Repeat exactly, and only, the lines of the entries below from the one with "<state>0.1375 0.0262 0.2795" through the one with "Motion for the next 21", both ends included.
= Beginning of Section =
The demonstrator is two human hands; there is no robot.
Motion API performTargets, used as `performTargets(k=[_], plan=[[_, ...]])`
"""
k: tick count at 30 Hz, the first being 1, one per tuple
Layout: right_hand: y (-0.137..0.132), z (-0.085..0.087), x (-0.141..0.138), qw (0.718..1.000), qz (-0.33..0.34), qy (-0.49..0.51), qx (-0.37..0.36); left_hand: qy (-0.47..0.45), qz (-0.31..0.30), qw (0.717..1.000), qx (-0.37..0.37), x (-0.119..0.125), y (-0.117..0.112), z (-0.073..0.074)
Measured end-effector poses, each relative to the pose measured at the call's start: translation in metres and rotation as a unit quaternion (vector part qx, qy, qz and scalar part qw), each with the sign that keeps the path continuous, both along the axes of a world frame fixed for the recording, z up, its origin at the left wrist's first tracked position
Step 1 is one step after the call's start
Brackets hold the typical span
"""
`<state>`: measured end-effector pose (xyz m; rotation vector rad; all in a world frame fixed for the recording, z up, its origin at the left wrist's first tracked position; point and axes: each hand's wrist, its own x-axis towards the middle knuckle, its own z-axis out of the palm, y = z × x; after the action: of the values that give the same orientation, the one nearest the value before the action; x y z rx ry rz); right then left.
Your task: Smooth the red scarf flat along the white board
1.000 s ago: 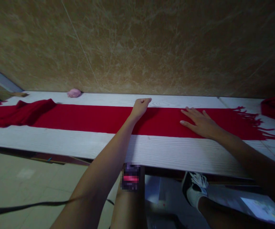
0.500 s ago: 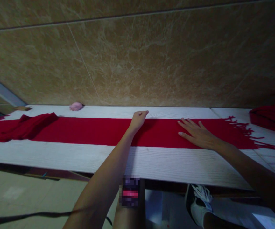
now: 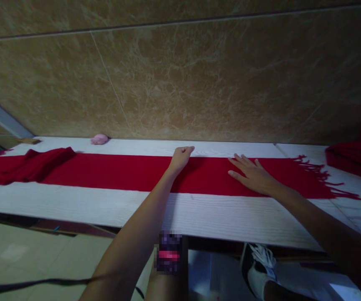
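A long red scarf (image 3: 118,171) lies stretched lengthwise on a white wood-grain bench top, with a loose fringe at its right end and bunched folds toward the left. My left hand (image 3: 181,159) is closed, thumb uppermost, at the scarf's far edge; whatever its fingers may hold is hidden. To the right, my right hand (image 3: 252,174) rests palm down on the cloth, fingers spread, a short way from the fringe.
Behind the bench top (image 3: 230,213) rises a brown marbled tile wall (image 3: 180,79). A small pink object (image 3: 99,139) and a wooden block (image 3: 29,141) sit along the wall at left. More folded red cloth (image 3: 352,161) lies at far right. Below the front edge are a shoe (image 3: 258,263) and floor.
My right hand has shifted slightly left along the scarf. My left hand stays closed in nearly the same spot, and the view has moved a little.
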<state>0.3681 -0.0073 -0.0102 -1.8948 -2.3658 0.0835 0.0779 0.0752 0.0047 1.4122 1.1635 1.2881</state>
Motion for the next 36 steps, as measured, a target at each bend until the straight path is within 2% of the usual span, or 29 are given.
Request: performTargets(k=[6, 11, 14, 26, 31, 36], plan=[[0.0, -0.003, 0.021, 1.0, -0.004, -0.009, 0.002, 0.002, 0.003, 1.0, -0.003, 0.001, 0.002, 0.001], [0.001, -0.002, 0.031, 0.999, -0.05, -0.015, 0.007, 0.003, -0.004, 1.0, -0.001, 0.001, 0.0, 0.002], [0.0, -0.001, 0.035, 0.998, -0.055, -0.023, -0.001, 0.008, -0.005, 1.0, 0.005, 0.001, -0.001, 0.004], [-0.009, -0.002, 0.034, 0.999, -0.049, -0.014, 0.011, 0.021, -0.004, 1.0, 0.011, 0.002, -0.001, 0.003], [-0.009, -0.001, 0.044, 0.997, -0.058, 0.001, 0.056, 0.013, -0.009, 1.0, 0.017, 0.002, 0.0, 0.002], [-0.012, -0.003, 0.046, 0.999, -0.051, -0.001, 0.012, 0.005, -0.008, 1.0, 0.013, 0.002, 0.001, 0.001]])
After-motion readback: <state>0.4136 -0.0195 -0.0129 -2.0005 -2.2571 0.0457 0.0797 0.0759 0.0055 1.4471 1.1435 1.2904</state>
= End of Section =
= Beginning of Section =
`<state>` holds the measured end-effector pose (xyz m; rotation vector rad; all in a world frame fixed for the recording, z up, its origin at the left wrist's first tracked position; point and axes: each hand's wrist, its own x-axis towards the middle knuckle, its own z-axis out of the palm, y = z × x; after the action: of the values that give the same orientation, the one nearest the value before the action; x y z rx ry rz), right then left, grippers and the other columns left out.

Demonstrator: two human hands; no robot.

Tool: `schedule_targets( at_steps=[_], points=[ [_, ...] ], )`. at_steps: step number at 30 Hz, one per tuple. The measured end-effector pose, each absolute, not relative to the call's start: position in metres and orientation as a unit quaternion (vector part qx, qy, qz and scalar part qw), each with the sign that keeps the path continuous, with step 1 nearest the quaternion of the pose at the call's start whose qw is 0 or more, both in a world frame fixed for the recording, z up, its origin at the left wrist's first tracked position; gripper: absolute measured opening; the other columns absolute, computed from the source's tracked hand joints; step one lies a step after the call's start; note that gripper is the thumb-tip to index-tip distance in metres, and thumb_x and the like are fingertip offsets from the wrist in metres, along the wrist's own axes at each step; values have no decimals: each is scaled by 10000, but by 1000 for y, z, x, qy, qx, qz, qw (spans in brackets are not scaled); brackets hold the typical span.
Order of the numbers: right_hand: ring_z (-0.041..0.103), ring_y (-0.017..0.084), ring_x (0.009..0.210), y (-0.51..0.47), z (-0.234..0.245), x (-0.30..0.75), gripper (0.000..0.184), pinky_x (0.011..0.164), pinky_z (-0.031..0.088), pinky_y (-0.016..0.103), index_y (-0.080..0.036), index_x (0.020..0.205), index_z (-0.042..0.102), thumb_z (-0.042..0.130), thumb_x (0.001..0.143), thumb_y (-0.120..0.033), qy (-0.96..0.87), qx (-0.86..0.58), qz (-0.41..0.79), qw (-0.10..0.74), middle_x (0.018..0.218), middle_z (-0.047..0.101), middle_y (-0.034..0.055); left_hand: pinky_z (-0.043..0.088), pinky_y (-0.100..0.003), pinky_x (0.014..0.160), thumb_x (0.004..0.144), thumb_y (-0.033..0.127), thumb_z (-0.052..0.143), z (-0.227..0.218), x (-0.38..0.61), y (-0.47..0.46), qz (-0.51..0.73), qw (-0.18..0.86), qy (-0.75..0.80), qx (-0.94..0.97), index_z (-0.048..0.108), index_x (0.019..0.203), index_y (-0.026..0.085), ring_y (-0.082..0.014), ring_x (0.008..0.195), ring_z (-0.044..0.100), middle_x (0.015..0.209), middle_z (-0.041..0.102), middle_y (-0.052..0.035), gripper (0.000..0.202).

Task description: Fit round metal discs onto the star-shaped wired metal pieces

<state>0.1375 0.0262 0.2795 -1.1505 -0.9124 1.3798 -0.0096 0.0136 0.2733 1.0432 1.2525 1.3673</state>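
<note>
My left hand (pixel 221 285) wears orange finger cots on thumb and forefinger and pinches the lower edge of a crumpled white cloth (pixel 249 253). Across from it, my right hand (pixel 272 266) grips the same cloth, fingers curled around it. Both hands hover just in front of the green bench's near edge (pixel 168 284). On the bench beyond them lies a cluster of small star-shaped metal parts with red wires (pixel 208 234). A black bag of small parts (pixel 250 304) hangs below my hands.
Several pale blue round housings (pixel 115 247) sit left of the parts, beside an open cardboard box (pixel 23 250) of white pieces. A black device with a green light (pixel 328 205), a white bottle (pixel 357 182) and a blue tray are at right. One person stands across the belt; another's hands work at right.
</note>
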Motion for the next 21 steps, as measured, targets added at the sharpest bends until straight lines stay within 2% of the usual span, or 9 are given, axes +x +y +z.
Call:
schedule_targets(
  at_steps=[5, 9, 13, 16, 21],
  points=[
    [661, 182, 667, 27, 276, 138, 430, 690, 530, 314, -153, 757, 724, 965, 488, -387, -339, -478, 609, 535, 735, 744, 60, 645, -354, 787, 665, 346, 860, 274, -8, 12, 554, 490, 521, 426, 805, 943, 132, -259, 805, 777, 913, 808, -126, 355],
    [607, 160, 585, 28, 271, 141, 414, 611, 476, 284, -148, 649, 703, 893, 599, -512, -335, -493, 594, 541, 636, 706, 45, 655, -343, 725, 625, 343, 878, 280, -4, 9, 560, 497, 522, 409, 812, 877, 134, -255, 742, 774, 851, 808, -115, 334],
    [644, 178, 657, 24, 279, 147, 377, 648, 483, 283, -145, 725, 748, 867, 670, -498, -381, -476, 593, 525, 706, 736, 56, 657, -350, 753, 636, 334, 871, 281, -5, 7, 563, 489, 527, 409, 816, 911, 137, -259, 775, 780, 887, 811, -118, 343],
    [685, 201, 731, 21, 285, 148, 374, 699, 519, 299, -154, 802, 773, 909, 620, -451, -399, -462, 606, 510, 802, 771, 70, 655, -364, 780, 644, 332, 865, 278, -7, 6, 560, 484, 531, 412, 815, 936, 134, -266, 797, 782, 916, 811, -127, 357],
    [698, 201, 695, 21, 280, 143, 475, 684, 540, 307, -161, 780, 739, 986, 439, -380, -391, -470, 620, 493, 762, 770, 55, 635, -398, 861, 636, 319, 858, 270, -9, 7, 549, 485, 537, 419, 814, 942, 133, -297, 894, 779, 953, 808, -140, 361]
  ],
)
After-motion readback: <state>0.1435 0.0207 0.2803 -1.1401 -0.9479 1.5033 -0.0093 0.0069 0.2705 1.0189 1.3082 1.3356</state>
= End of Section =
### REPLY:
<state>0.1375 0.0262 0.2795 -1.1505 -0.9124 1.3798 -0.0096 0.0136 0.2733 1.0432 1.2525 1.3673</state>
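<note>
My left hand (pixel 221 285) wears orange finger cots on thumb and forefinger and pinches the lower edge of a crumpled white cloth (pixel 249 253). Across from it, my right hand (pixel 272 266) grips the same cloth, fingers curled around it. Both hands hover just in front of the green bench's near edge (pixel 168 284). On the bench beyond them lies a cluster of small star-shaped metal parts with red wires (pixel 208 234). A black bag of small parts (pixel 250 304) hangs below my hands.
Several pale blue round housings (pixel 115 247) sit left of the parts, beside an open cardboard box (pixel 23 250) of white pieces. A black device with a green light (pixel 328 205), a white bottle (pixel 357 182) and a blue tray are at right. One person stands across the belt; another's hands work at right.
</note>
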Motion for the next 21 steps, as measured, targets added at the sharpest bends until straight lines stay within 2% of the usual span, or 9 are given, axes +x +y +z.

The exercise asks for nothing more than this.